Read the listing below and copy out each line where the word "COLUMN" occurs.

#####

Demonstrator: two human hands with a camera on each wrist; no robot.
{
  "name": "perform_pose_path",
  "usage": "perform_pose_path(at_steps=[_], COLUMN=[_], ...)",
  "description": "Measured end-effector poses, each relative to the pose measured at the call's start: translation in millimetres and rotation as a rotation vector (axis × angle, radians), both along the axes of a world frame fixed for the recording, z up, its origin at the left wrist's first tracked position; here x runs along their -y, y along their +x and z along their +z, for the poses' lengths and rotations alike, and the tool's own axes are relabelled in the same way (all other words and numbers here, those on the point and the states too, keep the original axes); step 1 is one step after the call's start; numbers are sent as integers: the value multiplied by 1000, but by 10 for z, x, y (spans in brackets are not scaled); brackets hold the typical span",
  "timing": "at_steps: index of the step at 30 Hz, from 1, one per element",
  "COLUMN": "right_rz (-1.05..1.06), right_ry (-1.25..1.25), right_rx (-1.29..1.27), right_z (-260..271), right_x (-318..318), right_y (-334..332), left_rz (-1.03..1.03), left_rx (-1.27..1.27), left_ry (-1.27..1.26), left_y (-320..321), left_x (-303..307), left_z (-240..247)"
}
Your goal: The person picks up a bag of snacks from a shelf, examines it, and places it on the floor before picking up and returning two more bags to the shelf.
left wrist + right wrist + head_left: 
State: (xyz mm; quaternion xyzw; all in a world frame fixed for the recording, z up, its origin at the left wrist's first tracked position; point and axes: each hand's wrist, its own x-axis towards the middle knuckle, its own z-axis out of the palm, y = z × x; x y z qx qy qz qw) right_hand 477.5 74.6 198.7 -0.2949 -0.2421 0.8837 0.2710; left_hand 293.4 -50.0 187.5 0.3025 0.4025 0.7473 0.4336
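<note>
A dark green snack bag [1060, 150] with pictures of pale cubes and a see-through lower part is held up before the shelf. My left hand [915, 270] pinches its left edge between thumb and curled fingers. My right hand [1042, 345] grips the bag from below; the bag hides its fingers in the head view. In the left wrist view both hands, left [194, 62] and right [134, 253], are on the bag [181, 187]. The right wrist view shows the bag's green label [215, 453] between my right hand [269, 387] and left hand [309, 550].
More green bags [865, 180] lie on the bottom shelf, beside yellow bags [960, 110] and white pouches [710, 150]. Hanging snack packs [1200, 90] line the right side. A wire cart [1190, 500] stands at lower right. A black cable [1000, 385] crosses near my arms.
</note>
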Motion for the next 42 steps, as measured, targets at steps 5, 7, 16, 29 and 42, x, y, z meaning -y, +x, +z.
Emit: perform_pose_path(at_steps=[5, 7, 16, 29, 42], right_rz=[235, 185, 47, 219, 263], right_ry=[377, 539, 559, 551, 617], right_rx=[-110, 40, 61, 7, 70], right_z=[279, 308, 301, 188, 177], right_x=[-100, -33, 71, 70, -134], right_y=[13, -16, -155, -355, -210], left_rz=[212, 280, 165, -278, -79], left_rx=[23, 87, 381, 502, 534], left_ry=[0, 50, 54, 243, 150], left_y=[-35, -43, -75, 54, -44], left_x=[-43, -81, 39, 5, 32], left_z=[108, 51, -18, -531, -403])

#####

• Exercise result
  "usage": "perform_pose_path(at_steps=[_], COLUMN=[_], ...)",
  "COLUMN": "right_rz (-1.05..1.06), right_ry (-1.25..1.25), right_rx (-1.29..1.27), right_z (-260..271), right_x (-318..318), right_y (-334..332), left_rz (-1.03..1.03), left_rx (-1.27..1.27), left_ry (-1.27..1.26), left_y (-320..321), left_x (-303..307), left_z (-240..247)"

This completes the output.